● **Exercise instructions**:
Once the line containing "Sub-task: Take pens" is found in the records below, return it and each following line exactly, up to and including the line containing "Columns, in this", and nothing else.

● **Stored entries**:
◇ ◇ ◇ ◇ ◇

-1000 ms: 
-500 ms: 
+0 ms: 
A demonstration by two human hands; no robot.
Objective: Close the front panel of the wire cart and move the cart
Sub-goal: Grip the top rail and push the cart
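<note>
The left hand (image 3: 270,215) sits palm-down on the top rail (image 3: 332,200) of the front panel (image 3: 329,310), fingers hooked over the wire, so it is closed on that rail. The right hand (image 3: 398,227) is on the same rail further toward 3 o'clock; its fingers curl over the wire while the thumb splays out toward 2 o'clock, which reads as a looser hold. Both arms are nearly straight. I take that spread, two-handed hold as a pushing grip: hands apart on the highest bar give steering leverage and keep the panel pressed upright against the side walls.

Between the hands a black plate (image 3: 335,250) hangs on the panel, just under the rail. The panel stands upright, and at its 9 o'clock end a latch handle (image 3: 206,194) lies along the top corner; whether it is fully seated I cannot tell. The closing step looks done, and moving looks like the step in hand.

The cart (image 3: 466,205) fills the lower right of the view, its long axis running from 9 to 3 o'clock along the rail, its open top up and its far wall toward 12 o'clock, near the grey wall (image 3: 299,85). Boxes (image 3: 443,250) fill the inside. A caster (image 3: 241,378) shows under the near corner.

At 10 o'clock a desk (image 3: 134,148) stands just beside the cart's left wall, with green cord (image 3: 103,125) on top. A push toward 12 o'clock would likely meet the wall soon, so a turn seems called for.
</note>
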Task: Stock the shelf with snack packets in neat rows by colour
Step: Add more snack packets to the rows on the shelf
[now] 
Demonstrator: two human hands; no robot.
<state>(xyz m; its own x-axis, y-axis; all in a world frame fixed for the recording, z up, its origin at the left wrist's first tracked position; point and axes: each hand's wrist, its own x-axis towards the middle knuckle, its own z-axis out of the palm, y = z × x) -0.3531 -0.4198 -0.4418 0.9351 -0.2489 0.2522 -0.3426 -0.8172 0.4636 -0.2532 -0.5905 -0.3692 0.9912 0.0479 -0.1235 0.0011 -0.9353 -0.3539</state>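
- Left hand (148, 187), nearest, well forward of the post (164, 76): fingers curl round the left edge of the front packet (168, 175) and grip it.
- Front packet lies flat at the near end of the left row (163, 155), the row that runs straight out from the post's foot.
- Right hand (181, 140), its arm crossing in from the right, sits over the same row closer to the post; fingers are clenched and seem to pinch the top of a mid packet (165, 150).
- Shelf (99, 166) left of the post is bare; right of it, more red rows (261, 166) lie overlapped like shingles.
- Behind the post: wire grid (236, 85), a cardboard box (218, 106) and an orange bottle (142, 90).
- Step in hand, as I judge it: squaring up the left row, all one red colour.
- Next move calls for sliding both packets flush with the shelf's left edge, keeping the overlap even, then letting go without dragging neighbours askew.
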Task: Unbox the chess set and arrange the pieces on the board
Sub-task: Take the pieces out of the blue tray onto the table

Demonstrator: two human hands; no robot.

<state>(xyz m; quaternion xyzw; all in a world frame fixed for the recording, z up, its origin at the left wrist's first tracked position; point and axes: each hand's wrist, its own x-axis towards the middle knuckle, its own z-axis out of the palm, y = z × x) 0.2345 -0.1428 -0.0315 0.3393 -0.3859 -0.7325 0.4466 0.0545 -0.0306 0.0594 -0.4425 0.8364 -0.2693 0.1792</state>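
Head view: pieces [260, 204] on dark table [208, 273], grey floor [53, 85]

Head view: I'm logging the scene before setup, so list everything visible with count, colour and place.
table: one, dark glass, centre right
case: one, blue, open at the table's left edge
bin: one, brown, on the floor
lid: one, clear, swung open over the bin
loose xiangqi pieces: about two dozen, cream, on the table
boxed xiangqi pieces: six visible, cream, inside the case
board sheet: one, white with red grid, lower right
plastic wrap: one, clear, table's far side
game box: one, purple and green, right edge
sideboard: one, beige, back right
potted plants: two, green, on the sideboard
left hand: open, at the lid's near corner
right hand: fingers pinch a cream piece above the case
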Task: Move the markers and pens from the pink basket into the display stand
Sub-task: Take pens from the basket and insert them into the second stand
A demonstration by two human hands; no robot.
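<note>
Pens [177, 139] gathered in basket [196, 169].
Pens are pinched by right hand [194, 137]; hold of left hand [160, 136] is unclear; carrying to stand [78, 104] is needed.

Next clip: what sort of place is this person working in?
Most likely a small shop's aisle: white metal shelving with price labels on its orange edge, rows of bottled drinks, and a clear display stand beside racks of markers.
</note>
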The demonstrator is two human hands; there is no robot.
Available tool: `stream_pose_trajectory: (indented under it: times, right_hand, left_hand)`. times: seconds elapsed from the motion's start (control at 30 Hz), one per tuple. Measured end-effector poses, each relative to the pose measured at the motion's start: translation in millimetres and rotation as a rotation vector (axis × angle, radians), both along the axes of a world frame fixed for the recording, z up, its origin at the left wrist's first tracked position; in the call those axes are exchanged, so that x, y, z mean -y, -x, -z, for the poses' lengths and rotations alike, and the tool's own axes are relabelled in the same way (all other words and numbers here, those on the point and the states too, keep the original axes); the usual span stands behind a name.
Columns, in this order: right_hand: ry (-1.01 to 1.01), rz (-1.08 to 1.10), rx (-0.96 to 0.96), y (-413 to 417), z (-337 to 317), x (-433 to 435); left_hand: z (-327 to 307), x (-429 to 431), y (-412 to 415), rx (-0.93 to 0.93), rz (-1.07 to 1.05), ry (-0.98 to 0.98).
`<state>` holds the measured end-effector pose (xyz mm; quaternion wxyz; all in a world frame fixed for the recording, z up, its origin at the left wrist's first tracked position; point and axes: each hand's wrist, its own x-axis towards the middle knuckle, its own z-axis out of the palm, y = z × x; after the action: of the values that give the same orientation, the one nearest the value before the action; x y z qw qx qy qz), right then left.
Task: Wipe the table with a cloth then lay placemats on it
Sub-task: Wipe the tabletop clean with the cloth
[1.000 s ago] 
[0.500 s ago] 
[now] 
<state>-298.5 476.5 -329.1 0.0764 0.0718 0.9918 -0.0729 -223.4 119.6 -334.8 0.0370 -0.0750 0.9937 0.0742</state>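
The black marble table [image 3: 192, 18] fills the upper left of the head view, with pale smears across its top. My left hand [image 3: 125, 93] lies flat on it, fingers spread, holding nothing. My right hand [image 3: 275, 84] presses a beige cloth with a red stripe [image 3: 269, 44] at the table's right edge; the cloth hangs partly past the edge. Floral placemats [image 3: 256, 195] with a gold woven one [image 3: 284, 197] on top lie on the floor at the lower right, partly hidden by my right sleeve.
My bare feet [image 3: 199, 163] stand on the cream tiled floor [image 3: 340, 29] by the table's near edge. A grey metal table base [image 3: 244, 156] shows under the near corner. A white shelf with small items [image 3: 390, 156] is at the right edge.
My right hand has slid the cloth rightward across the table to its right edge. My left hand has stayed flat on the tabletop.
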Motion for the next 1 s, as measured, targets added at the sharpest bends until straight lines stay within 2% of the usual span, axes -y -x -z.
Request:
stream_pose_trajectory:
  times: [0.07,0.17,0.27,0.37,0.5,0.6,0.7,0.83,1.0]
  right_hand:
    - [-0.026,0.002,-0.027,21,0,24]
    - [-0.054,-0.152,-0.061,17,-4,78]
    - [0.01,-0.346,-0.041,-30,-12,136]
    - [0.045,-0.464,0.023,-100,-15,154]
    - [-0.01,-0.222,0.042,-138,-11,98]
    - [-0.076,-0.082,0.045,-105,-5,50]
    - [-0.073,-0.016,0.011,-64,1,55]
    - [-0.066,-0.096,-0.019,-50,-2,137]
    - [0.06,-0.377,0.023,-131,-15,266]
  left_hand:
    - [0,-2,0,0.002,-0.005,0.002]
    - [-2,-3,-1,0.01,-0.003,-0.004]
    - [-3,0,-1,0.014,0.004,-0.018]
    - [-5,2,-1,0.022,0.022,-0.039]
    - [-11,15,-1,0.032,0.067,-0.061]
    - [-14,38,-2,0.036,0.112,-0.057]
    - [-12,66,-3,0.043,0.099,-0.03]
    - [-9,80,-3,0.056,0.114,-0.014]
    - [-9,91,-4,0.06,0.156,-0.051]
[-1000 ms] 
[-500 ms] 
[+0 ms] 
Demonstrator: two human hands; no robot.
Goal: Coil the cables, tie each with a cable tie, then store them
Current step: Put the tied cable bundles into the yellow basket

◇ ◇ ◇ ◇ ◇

● **Response to this task**:
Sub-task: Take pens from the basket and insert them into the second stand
A demonstration by two human hands; no robot.
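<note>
Pens [177, 139] gathered in basket [196, 169].
Pens are pinched by right hand [194, 137]; hold of left hand [160, 136] is unclear; carrying to stand [78, 104] is needed.

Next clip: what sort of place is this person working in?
Most likely a small shop's aisle: white metal shelving with price labels on its orange edge, rows of bottled drinks, and a clear display stand beside racks of markers.
</note>
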The demonstrator is two human hands; there is no robot.
Available tool: `stream_pose_trajectory: (indented under it: times, right_hand, left_hand)`. times: seconds elapsed from the motion's start (control at 30 Hz), one per tuple. Measured end-effector poses, each relative to the pose measured at the motion's start: translation in millimetres and rotation as a rotation vector (axis × angle, radians), both along the axes of a world frame fixed for the recording, z up, its origin at the left wrist's first tracked position; in the call those axes are exchanged, so that x, y, z mean -y, -x, -z, for the poses' lengths and rotations alike, and the tool's own axes are relabelled in the same way (all other words and numbers here, those on the point and the states too, keep the original axes); the usual span stands behind a name.
Columns, in this order: right_hand: ry (-1.01 to 1.01), rz (-1.08 to 1.10), rx (-0.96 to 0.96), y (-413 to 417), z (-337 to 317), x (-433 to 435); left_hand: z (-327 to 307), x (-429 to 431), y (-412 to 415), rx (-0.93 to 0.93), rz (-1.07 to 1.05), ry (-0.98 to 0.98).

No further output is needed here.